**WORK TASK**
Wherever the word "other" appears in a line below, that line counts; report the total number of such lines only.

Entries taken from a collection
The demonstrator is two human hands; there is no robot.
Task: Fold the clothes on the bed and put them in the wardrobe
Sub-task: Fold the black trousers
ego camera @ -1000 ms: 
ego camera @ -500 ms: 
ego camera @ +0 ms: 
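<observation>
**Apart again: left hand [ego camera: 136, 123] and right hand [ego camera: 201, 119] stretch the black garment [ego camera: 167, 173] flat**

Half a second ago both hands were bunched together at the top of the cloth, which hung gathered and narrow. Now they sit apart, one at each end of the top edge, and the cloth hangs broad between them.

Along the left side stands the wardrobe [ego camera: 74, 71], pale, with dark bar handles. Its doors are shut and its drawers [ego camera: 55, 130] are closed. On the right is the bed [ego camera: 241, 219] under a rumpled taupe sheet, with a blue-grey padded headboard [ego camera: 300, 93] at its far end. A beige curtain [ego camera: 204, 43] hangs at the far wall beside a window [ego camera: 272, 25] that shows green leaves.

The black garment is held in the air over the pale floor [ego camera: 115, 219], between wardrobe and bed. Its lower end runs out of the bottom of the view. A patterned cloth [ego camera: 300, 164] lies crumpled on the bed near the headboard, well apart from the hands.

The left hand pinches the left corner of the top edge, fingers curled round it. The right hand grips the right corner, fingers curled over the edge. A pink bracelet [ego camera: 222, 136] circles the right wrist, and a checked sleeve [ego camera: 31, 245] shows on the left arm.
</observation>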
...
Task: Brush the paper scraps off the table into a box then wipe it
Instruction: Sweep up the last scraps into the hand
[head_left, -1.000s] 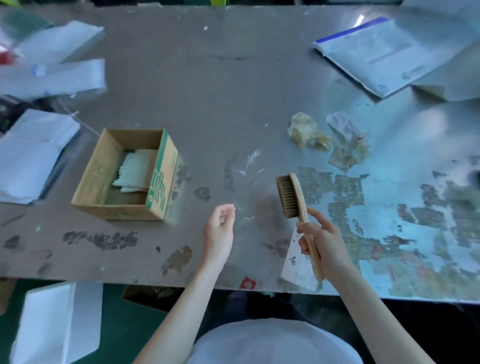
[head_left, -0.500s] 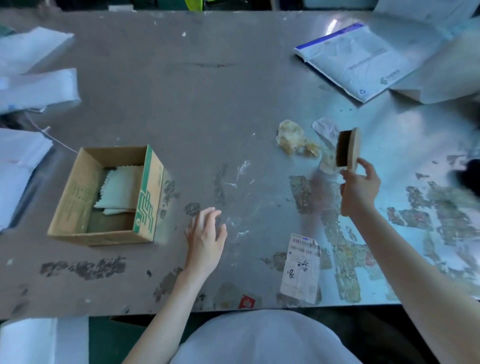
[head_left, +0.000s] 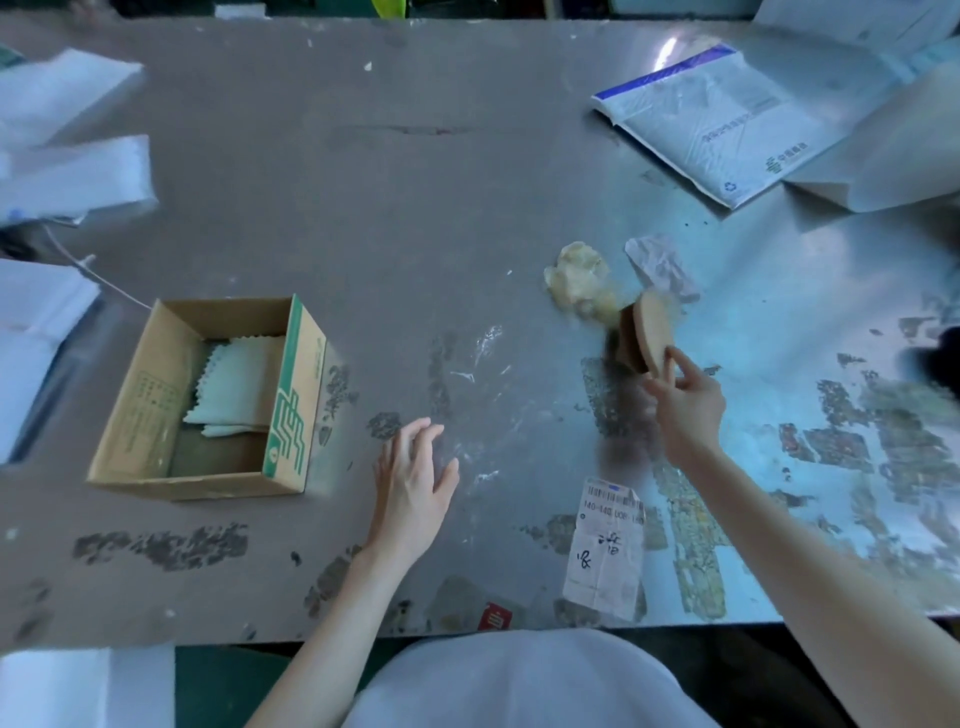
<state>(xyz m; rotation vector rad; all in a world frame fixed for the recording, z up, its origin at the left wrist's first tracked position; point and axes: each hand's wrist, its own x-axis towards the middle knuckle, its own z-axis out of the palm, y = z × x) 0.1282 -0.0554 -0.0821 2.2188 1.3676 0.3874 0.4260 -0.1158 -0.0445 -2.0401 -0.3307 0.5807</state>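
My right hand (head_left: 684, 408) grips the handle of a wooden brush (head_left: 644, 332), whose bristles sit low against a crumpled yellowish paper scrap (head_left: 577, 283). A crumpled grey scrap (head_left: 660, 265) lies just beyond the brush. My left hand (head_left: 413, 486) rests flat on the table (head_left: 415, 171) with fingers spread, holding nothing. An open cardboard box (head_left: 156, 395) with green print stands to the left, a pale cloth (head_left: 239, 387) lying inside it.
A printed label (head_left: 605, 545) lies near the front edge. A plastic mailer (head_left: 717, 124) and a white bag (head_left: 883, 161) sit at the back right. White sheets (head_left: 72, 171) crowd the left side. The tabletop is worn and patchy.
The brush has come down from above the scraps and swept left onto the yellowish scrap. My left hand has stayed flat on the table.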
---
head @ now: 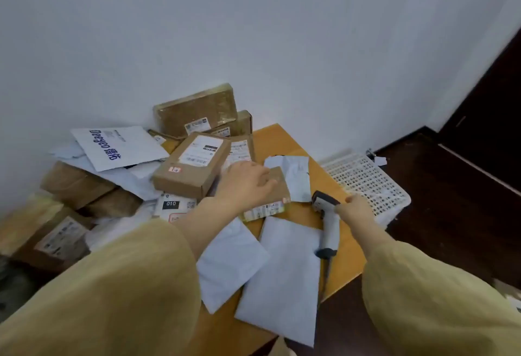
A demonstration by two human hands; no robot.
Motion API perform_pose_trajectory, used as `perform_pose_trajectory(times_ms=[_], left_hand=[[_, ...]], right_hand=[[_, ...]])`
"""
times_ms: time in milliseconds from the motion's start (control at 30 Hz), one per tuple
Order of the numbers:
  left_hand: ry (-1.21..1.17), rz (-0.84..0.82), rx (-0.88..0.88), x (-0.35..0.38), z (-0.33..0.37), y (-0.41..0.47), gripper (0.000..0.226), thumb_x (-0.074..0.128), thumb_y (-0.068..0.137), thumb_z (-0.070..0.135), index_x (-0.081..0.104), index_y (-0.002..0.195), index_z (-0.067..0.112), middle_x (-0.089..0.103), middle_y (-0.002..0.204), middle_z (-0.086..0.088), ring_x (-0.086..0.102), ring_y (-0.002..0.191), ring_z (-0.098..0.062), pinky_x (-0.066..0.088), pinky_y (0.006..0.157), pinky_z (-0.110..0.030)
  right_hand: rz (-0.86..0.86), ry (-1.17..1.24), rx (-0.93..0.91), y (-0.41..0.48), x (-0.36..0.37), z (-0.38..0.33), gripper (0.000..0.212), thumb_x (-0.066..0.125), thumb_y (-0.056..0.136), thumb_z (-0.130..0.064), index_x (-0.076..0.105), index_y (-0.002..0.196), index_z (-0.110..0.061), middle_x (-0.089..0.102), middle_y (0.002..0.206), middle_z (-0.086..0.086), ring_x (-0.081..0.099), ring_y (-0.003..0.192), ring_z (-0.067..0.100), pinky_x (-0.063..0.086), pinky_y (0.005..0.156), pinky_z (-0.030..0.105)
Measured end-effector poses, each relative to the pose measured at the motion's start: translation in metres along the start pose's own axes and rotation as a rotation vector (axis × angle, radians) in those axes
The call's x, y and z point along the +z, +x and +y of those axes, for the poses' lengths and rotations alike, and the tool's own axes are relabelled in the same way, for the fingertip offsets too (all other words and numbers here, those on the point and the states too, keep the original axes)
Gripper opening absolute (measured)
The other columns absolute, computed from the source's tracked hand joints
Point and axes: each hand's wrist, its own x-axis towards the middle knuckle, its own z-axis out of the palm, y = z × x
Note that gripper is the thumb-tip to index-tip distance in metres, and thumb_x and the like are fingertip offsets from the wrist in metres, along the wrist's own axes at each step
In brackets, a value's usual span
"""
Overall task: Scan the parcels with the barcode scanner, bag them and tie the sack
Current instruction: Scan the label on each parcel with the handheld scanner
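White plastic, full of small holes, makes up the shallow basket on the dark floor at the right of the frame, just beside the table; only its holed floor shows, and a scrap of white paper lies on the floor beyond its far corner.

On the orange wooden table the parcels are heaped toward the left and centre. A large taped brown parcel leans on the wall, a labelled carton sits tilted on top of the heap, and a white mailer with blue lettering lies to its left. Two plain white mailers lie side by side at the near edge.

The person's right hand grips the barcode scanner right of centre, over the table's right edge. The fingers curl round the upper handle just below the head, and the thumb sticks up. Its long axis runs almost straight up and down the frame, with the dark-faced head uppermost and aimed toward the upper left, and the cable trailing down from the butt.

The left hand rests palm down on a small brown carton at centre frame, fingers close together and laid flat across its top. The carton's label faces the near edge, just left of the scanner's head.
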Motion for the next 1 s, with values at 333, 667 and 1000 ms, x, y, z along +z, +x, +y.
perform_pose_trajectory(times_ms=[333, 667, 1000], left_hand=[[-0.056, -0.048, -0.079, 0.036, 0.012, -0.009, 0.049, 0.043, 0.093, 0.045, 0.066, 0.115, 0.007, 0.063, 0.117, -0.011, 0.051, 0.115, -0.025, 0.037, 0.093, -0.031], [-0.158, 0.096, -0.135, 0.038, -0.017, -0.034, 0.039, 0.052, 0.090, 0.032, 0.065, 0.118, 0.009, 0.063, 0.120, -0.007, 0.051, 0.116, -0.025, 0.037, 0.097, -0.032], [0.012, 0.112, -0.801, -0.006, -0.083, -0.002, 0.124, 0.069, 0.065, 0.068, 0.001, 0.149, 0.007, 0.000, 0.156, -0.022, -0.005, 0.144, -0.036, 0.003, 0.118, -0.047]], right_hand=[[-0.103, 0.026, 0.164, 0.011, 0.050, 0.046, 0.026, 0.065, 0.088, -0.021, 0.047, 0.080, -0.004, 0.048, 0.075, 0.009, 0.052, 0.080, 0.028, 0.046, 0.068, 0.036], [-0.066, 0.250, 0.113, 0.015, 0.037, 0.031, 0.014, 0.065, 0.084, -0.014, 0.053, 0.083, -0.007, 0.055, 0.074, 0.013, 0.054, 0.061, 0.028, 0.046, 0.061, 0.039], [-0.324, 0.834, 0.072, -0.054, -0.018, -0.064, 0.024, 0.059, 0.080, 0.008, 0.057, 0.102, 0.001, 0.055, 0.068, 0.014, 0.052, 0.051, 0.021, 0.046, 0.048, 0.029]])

**RESULT OF THIS TASK**
2